Detecting Talk on the 15th Sept

This is not to be missed!!!


A journey through time with artefacts from Feniton & surrounding area.
You will be able to handle, examine & make comments on mainly metal detecting finds starting with worked flints from
Colesworthy Farm, Larkbeare & Escot.
Other items include:-
Escot in the Bronze Age
A very unusual find from Roman Britain
Evidence of a Mediaeval Fayre site at Fairmile
A sword chape from the Battle of Fenny Bridges 1549
A rare Blacksmith's palm guard
A Silver Penny of Richard I (Richard the Lionheart) 1189-1199 found at Honiton
Silver coins from Edward I 1272-1307, Elizabeth I 1558-1603, Charles I 1625-1649
Many other miscellaneous items e.g. musket balls, buckles, buttons etc.

Kind regards

The 22nd meeting at the Nog Inn on the 14th July 2011

An evening of fascinating and wide ranging discussions.

The will of  Thomas BRYNSSEMEDE of Fenyton, Dated 5 Feb. 1546 is a mystery, who was this man and where did he fit into the village?

Jenny is interested in the history of vaccination and Benjamin Jesty, a Dorset farmer.

Brenda is intrigued by the Murray family of Thorn Cottage, and we all look forward to reading her results of this search. Bankruptcy and a duel held in Paris!

Pam is working on her family tree, as is Maggie.

David and Pam are looking into the history of Chancel Repairs, this is where some land owners are responsible of the cost of repairs. This website gives more detail:

David is also working on the Northcote family from Buckerell. They lived in and re-built Feniton Court and the son, Rev. George Barons Northcote, he was the Rector (1860-1899) and lived in the Rectory, now Feniton House.

I am very keen to find out more about the 52,000 bricks made in “The Great Court”, where did the bricks get used? I found the agreement Sir George Cary made with the brick maker in 1598, the size “to be 12 inches in length and fyve and a half the least in breadth”. All the bricks in the yard and house at Colesworthy are 9 inches. Jonathan at Feniton Court tells me the bricks in the cellar there are about 9 inches also.
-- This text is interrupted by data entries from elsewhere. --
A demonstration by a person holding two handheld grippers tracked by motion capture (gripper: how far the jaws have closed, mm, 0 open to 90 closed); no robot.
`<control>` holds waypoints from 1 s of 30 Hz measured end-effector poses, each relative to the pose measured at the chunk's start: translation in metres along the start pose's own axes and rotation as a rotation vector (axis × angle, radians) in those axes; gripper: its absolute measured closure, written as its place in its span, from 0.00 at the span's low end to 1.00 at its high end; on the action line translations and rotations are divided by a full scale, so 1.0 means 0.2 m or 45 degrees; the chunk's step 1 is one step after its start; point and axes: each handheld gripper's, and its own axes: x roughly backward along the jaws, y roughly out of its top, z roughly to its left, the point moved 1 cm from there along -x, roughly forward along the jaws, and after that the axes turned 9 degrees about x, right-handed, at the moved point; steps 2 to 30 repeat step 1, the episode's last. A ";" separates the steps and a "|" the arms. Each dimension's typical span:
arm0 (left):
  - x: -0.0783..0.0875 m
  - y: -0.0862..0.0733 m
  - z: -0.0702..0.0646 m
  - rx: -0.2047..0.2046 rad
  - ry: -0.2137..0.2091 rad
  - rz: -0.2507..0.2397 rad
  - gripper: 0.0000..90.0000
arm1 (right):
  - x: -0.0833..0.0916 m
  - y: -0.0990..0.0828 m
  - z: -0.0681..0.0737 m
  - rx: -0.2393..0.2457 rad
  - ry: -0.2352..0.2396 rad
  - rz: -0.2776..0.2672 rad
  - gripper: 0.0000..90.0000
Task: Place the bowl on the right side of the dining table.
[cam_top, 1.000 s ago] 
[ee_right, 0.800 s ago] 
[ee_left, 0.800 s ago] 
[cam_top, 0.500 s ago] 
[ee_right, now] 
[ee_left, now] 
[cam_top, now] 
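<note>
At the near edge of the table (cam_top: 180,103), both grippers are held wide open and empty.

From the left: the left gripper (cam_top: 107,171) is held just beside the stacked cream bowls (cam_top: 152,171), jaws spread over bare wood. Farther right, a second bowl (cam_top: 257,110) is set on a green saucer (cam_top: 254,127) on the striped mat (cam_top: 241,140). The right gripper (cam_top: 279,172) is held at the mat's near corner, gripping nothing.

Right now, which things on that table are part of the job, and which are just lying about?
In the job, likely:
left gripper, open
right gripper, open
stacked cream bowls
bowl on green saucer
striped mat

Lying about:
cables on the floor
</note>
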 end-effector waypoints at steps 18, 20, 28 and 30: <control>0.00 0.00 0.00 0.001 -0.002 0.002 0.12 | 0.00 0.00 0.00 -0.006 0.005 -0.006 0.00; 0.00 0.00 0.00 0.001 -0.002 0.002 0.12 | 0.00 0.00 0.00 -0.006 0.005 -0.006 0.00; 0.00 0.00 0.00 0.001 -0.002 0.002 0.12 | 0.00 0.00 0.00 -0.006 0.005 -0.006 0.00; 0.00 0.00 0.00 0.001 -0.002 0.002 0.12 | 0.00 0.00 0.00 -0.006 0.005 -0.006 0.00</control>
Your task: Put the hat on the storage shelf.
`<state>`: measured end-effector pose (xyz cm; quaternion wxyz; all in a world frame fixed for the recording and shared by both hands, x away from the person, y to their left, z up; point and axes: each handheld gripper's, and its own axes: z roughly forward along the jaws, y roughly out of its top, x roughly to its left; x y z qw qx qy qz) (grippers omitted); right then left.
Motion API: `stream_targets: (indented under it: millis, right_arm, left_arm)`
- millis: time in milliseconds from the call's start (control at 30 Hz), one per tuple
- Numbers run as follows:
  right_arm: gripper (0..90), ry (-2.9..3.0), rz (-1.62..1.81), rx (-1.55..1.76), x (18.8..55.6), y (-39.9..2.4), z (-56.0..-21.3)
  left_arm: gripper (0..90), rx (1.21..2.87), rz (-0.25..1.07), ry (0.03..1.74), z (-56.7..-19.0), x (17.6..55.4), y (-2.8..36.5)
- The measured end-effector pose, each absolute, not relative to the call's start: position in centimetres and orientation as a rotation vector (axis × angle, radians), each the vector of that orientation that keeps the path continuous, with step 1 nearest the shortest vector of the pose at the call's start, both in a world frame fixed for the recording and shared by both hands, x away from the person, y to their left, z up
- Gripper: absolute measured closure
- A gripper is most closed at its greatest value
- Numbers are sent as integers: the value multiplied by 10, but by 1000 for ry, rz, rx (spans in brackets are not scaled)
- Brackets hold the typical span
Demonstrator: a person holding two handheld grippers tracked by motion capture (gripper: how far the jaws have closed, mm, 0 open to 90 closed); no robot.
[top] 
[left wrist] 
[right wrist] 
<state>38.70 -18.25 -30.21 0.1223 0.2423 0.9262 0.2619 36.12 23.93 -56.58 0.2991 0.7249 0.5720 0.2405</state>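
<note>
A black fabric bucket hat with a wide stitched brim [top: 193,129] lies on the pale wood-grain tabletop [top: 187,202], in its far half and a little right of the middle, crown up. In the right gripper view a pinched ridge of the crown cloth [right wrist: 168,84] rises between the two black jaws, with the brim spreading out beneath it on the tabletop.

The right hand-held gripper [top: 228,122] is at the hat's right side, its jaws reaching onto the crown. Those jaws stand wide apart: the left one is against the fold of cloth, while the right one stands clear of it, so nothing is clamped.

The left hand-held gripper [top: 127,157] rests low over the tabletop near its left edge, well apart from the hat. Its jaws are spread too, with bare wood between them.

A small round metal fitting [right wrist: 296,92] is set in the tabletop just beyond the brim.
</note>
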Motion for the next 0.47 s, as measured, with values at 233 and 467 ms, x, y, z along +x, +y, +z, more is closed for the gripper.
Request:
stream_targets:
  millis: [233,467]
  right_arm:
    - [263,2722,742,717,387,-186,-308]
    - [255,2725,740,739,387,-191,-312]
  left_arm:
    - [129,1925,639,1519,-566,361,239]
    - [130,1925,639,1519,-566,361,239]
So if you live in an old property would love to hear from you if you have 12 inch bricks.

The tithe map was out for all to look at, you can see how the roads around the old village have been realigned. The changes in the field sizes as hedges and banks were removed in more recent years was noted. The names of the fields also have changed over the years. 

No meeting in August.

The talk on Metal Detecting is on 15th September 2011.

The next museum visit is on Tues. 26th July and fortnightly thereafter.